01 AĞUSTOS, SALI, 2017

Şehrin En Arkasında İnsan ve İstanbul’un Yeni Temsili

42 Maslak Art!SPACE Gallery, Gama Art Gallery iş birliğiyle dört sanatçının İstanbul’dan etkilenerek yaptığı çalışmaları bir araya getirdiği “İstanbul’dan İzler” sergisini 12 Haziran’da sanatseverlerle buluşturdu ve 1 Eylül'e kadar gezilebilecek. Şule Altıntaş’ın küratörlüğünü yaptığı sergide Dominique Barreau, Eric Peyret, Esra Meral Demircan ve Murat İrtem’in çalışmaları yer alıyor.

Şehrin En Arkasında İnsan ve İstanbul’un Yeni Temsili

12 Haziran’da izleyicilerle buluşan “İstanbul’dan İzler” İstanbul’un ilhamında üreten dört sanatçıyı ortak bir noktada buluşturuyor. Şehre kendi perspektiflerinden bakan sanatçılar, öznel bakış açılarıyla ve kendi yorumlarıyla İstanbul’un hikâyesini anlatıyorlar.

©Nazlı Erdemirel

Şule Altıntaş’ın küratörlüğünü yaptığı sergide iki yabancı sanatçı yer alıyor: Dominique Barreau, Eric Peyret.
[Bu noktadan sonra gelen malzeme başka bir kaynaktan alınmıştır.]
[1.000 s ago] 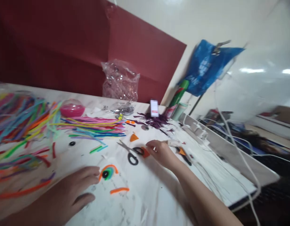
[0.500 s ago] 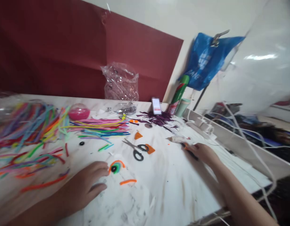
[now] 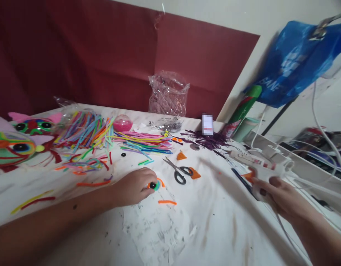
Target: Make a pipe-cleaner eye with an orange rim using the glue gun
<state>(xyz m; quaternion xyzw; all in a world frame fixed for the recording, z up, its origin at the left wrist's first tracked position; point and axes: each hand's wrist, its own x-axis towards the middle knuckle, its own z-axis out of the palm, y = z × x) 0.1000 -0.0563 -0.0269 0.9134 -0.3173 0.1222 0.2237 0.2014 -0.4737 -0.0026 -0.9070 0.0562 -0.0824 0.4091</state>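
Observation:
My left hand (image 3: 134, 186) is closed in a pinch at the edge of a small eye (image 3: 156, 184) made of coiled pipe cleaner, green, blue and orange round a black centre. The eye rests over a crumpled, marked white sheet (image 3: 156, 229). My right hand (image 3: 278, 192) is wrapped round a white hot glue gun (image 3: 267, 171) with an orange trigger, at the table's right side. A dark slim tool (image 3: 244, 183) lies beside the gun. An orange pipe-cleaner piece (image 3: 167, 202) lies just below the eye. Black-handled scissors (image 3: 179, 171) lie open between the hands.
Bundled pipe cleaners (image 3: 144, 142) and a pink-based ball (image 3: 122, 123) are at the back. Decorated colourful faces (image 3: 17, 147) stand far left. Orange felt bits (image 3: 194, 173), purple strands (image 3: 209, 140) and a phone (image 3: 208, 125) lie right of centre. White cables (image 3: 311, 184) run along the right edge.
My right hand has closed round the glue gun and tilted it up a little. My left hand has come onto the eye with its fingers pinched. The view has swung left.

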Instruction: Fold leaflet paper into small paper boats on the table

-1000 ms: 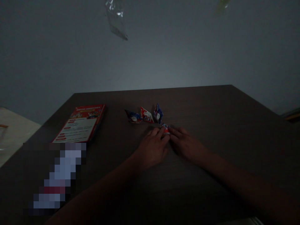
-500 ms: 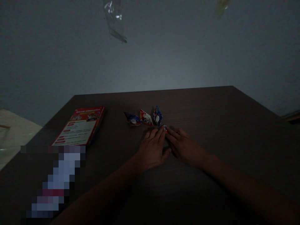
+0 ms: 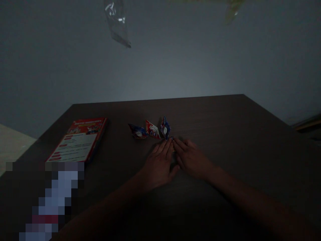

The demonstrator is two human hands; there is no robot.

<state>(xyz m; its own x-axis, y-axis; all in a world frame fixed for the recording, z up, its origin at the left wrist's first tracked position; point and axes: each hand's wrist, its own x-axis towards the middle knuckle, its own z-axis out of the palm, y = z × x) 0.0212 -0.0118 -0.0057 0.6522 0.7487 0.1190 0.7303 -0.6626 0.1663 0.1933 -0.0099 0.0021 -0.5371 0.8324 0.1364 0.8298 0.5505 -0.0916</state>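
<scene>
Bench, dark and faintly grained, bears the left hand, laid palm down with its fingers stretched out close together and its thumb standing off to the side. The right hand slants in to meet it, also palm down, fingers extended, so that the two sets of fingertips come together. Beneath and between them sits a small folded piece, nearly covered: a bluish bit shows at the fingertips, and a yellowish sliver shows in the gap between the hands. Both hands appear to press on it; whether any finger pinches it, I cannot tell.

Just beyond the left hand, three angular folded shapes with pointed corners form a row: a dark blue shape farthest from the fingertips, a red and white shape in the middle, and a blue shape nearest the fingertips. Well out to the left of the left hand lies a red printed booklet, its lines of text too small to read. Nearer the body than that is a pale thing, blocked out by coarse squares. Far beyond the hands, a clear plastic bag hangs against the grey wall.
</scene>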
Dominique Barreau eserlerinde temel olarak metropol kargaşasını yansıtan bir sanatçı. Eric Peyret ise kent yaşamı ve mimari üzerine yoğunlaşması ile tanınıyor. Her ikisi de bu sergi için İstanbul’da bir süre çalışarak, kendi tarzları dahilinde İstanbul’a bakışlarını eserlerine aktardılar.

©Nazlı Erdemirel

Dominique Barreau’un izlenimcilikten ve soyut sanattan etkiler taşıyan işlerindeki odak noktası: Kent. Bu işlerde; silik, belirsiz ortam ile yapıların keskin hatlarının yarattığı karşıtlık çarpıcı. Kentin sınırları, içinde yaşayan insanların kapladığı alanla oluşurken, insan bedenlerinin şehir giysisiyle giydirildiği insansız bir şehir duygusu bu karşıtlığı güçlendiriyor.

©Nazlı Erdemirel

Eric Peyret, Barreau’nun aksine gerçekçi bir dile sahip. Mimari ögeleri  resmediyor; De l’leau aura coule’de perspektifin önüne düşen teller, Havalimanına Giderken’de ise boğazın görüntüsünü kesen gökdelenler yakınlık ve uzaklık kavramlarını harmanlayarak bir kaybolma ve tekinsizlik ruhu oluşturuyor. 

Soldan Sağa:

Eric Peyret, Night Levent,

Eric Peyret,  De l'eau aura coule,

Dominique Barreau, Havaalanına Giderken

Sergide dikkat çeken diğer bir unsur ise, her iki sanatçının “İstanbul izleri”nde oryantalist etkiler yansıtmamaları. Onlar, şehri araştırırken buldukları kendi İstanbullarının peşindeler. Bu sebeple Peyret’in Souleyman’ında cami, cami olarak değil, genel kent dokusunun bir parçası olarak var. Sanatçılar kendi İstanbullarını tanımlarken, şehrin temsiline dair önemli bir soruyu cevaplıyorlar: Kent gerçekten de insanın biyolojik varlığına baskın çıkabilir mi?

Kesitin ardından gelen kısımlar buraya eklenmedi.